Chemical and Materials Engineering

Careers in Materials Engineering

Student and teacher in a pipe lab
Student in the lab

A materials engineer will have a broad array of opportunities open up to them in either industry or research. The knowledge gained in undergraduate training can be applied to many areas. Recent graduates from our department have worked with an incredibly wide range of products and processes, including fuel cells, molecular sieves, polymers for gene therapy, fiber optic electronics, welding of pipeline steels, wear-resistant coatings, microelectromechanical systems fabrication, oil sands processing, and solar energy.
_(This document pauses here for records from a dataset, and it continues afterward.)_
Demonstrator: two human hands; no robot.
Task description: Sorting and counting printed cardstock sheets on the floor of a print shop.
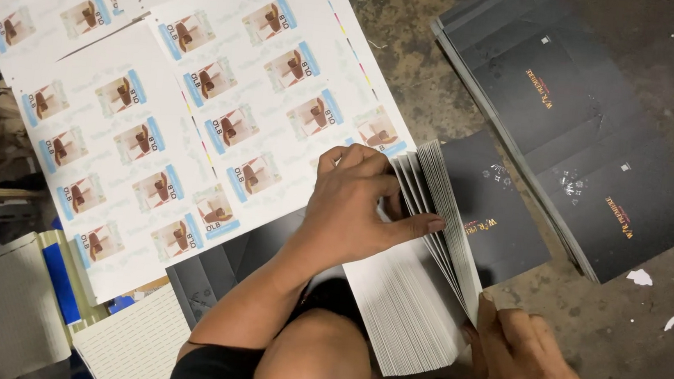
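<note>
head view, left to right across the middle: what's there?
White printed label sheets → left hand → fanned stack of dark cards → right hand, lower down → stack of black printed sheets → bare concrete floor.

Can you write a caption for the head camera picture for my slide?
Left hand and right hand fan a stack of dark cards beside white printed sheets.

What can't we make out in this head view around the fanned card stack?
- Head view: the left hand covers part of the fanned black card stack, hiding its lower card faces.
- The right hand is cut off by the bottom edge; its grip on the stack's corner is only partly visible.
- The larger black sheet pile runs past the top edge.
- The white printed label sheets: small pictures too small to identify.
</note>
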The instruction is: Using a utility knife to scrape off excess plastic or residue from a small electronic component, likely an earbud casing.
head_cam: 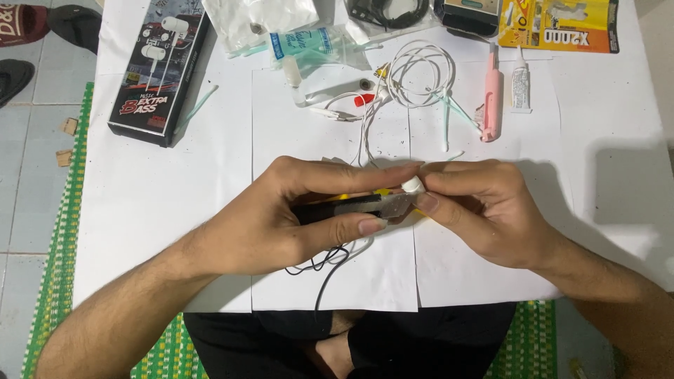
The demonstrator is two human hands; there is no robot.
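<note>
**Two hands pinching a small earbud over white paper**

Two of your hands meet at the centre of the head view, over sheets of white paper (175, 189) spread on the floor. Your left hand (295, 210) comes in from 8 o'clock, fingers and thumb closed around a dark, flat tool (351, 208) with a metal blade or plate at its tip; what kind of tool it is cannot be told. Your right hand (477, 207) comes in from 4 o'clock and pinches a small white earbud piece (412, 184) between thumb and forefinger, right against the tool's tip. Both grips are narrow and holding. A dark cable (330, 270) and a white one hang from under your left hand toward 6 o'clock.

At 12 o'clock from your hands lies a coiled white earphone cable (418, 74), with a small red cap (364, 100) just beside it. Near the coil, at 1 o'clock, a pink lighter (492, 95) lies lengthwise, and a small white glue tube (519, 85) sits just beside that. A yellow blister card (562, 24) lies at the top edge. At 10 o'clock, well apart, rests a black earphone box (158, 67), with a pale green cotton swab (198, 105) near it. Clear plastic bags (281, 28) lie at 11 o'clock. A green woven mat (60, 253) shows under the paper.
</note>
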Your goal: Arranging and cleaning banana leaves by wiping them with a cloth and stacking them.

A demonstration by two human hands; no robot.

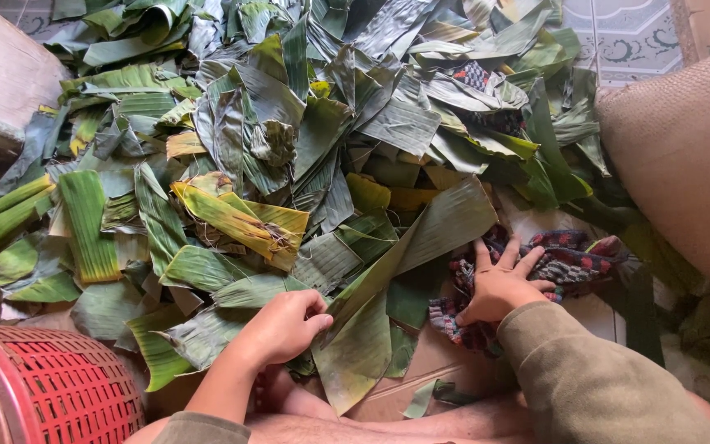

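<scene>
Grip: left hand (283, 327) pinches the near edge of a long, folded green banana leaf (404, 263) — fingers curled, thumb on top; right hand (499, 288) lies flat, fingers spread, on a dark red-and-blue checked cloth (573, 259).
Leaf: runs from 7 o'clock up to 1 o'clock, just beside the cloth, probably overlapping its edge.
Handling: hold the leaf taut along its ribs, not across — it likely tears easily.
Cloth: best kept bunched under the palm for even pressure.
Surroundings: heap of loose green leaves (289, 123) at 12 o'clock; red plastic lattice basket (51, 386) at 8 o'clock.
</scene>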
Trained materials engineers could find themselves doing any of the following:

  • forensic engineering, the "CSI" of materials that fail and cause damage to people or property
  • designing a mini mill that recycles old cars into new steel
  • fabrication and testing prototypes of new consumer products
  • developing lighter, stronger metal alloys for use in bridges and sky-scrapers
  • engineering nanoparticles to deliver healing proteins to broken bones
  • developing microelectromechanical systems (MEMS), for example the accelerometers found in the Apple iPhone and the Nintendo Wii that sense orientation, vibration and shock
  • Since the skills of a materials engineer are transferable to many different fields, they find themselves in demand from a wide range of employers regardless of the economic climate.